Все ждали продолжения.
— Очухался братец. Уж не знаю, из Аида его извлекли или так подняли — только с того дня заикаться он начал. А еще, бывает, остановится в коридоре и стоит столбом. Слепой, глухой. Потом очнется, давай всех мучить: куда, мол, шел? зачем?! Голова дырявая… Одно в башке, занозой: Елену замуж выдать. Сам к Атрею пришел, сам предложил. Атрей обрадовался, а братец вместо свадебного пира возьми да и раззвони от края до края…
— Вот и слетелись, — вставила Пенелопа.
— Кто?
— Да вы, кто ж еще! Женишки!.. кобельки богоравные…
— Пенелопчик! сгинь!..
— А что, папа, не правда? — Девушка наивно захлопала ресницами, но зеленые глаза ее при этом метали искры. Кажется, назревала ссора между отцом и дочерью. Почувствовав себя лишним, Одиссей уже начал подумывать о благовидном предлоге ретироваться — но помешал грохот колес от излучины.
— Это кого еще гарпии несут?
Повозка, запряженная измученной кобылой, остановилась совсем рядом, и наземь едва ли не кувырком слетел возница.
Наверное, из людей Икария.
— Господин! — задыхаясь, выпалил он. — Там… там афинский гонец прибыл! Микены проиграли битву, все сыновья ванакта Эврисфея убиты… сам ванакт пытался бежать, но Иолай-Копейщик настиг его у Скиронидских скал… Трон!.. микенский трон…
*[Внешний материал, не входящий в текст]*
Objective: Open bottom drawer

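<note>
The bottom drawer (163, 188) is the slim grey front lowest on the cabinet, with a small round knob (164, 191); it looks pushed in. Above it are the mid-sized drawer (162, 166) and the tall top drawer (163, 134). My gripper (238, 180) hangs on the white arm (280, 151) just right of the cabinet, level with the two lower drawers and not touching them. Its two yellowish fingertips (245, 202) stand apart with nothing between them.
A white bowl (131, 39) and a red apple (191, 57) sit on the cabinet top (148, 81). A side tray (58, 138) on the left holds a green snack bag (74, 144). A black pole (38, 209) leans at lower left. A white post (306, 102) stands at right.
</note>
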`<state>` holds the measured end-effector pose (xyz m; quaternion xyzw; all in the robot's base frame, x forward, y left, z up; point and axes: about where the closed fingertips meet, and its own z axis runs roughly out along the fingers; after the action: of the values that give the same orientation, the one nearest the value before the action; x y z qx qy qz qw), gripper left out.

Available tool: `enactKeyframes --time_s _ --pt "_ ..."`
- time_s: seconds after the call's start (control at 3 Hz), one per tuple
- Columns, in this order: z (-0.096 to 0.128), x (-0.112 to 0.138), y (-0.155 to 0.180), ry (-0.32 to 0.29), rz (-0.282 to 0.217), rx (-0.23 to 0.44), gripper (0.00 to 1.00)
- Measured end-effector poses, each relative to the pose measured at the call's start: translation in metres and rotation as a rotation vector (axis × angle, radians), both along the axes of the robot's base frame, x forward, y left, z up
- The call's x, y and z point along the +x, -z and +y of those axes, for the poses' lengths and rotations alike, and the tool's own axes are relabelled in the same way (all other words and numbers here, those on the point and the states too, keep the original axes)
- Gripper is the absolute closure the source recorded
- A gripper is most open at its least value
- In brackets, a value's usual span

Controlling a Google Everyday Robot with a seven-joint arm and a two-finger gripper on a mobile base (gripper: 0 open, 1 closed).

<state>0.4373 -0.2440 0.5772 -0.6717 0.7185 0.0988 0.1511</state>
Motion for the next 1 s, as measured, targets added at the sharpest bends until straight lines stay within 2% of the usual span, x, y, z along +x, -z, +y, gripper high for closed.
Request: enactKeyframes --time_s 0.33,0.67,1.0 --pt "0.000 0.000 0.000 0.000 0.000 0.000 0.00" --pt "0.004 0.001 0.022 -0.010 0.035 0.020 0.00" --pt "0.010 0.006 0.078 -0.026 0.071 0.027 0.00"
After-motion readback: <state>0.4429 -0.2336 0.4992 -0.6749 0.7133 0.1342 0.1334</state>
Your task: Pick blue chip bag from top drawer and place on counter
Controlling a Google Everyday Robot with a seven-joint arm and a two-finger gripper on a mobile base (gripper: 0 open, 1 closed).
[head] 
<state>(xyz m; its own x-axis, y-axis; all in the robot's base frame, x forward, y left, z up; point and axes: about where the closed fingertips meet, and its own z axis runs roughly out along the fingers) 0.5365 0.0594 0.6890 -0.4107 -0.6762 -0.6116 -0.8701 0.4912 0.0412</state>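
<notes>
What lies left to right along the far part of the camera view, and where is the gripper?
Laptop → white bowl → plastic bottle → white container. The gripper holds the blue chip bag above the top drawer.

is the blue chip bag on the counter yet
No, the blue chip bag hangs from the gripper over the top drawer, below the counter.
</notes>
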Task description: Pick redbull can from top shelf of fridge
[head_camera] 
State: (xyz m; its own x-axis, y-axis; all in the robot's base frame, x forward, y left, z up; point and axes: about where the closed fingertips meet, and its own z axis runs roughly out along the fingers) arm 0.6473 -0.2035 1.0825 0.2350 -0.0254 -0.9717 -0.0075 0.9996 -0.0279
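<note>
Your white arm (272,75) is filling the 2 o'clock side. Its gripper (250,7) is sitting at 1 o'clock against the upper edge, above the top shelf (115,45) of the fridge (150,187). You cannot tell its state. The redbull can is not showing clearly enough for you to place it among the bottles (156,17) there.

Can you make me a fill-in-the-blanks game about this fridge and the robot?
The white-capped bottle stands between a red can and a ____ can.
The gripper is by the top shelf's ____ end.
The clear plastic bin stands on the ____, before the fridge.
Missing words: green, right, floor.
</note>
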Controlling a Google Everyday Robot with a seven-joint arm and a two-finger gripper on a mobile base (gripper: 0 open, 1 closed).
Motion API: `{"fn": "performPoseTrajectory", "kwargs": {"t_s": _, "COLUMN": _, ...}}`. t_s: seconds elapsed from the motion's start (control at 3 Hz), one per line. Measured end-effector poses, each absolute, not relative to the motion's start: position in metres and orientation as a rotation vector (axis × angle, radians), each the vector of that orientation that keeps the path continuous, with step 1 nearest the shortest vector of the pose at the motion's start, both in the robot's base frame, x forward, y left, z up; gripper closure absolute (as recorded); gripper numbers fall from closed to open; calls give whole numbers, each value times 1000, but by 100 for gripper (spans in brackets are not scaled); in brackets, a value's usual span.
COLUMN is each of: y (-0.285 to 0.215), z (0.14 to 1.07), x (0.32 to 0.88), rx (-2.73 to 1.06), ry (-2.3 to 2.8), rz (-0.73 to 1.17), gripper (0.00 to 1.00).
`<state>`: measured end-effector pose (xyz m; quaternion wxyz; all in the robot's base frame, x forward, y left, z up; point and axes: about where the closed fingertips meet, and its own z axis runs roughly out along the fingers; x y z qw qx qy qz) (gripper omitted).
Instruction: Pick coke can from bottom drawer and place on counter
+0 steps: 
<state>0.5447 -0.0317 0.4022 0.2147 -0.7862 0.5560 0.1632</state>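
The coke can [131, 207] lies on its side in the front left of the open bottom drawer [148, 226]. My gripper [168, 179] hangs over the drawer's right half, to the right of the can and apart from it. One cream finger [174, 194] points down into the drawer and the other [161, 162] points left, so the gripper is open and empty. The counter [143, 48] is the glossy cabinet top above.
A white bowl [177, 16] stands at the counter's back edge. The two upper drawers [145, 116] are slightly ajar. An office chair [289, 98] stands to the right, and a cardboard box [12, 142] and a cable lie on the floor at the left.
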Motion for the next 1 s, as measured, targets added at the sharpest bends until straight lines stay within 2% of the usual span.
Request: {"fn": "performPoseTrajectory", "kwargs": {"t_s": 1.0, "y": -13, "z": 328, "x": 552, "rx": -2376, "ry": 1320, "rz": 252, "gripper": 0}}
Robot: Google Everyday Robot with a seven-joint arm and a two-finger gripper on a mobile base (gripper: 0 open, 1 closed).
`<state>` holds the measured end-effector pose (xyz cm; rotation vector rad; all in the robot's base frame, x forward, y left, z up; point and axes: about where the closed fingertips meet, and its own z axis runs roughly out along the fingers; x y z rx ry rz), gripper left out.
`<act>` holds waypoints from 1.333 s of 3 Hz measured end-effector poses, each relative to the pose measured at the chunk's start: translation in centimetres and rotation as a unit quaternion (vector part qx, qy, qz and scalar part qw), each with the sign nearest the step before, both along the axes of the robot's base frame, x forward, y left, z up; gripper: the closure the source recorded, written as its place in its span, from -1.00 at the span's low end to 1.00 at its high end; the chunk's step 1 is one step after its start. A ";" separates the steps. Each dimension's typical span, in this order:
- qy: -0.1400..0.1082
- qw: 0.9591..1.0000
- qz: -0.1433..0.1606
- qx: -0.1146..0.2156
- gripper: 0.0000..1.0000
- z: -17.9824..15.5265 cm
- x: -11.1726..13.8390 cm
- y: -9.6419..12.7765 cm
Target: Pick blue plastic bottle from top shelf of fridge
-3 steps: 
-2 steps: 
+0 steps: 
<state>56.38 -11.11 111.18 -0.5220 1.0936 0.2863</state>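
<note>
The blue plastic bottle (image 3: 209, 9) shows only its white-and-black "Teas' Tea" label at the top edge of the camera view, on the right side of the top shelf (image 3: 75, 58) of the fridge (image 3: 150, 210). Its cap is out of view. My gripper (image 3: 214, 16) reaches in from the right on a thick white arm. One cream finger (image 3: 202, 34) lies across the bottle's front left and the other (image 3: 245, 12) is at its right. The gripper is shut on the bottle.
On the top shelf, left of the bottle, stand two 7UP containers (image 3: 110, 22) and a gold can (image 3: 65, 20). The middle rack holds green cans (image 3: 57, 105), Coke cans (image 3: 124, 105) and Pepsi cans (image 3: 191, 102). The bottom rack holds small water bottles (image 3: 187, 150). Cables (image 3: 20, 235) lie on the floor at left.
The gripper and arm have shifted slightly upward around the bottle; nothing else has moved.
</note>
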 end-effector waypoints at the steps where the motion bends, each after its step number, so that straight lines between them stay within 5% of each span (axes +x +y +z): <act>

Тишина. И — ровный голос молчавшего до сих пор Ментора:
— Микенский трон свободен. Значит, Атрей Пелопид с наследниками — больше не перекати-поле. А войди в их семью Елена…
Ментор мог не продолжать. Микенское владычество, чей призрак с самого начала витал над безумным сватовством, на глазах обретало плоть и кровь. Диомед-аргосец в лепешку расшибется, лишь бы не дать сопернику овладеть символом удачи — значит, быть беде. И брани быть, и городам гореть, и женщины вина, а не богов, что сгинут и герои, и вожди… А ведь слышал уже эту новость!
Утром? днем?
— Слышал? От кого?
Вот тебе и раз! Вслух подумалось?
— Да встретил в городе одного человека. Тень у него еще… ладно, ерунда. Назвался Протесилаем из Филаки.
— Лаэртид! дурашка рыжая! Ты хоть знаешь, кто это был?
— Кто?
— Иолай Первый! Иолай-Копейщик!
— Возничий Геракла?!!
— Он самый.
Будь проклято мое зрение! будь прокляты тени, встающие с земли, проклятие звону в ушах и золотоволосой женщине на ступенях… Ведь рядом же стоял! Говорил с ним! О стольком мог расспросить!
Если б знать…
Знакомый гул нарастал вокруг. Одиссей зажмурился — но гул внезапно отступил перед вопросом рыжей девчонки, которой было наплевать на всех Геракловых возниц и Протесилаев из Филаки, вместе взятых:
— А ты, богоравный Одиссей? Небось тоже рвешься в ванакты? Жаркое одолел, глядишь, и с престолом управишься?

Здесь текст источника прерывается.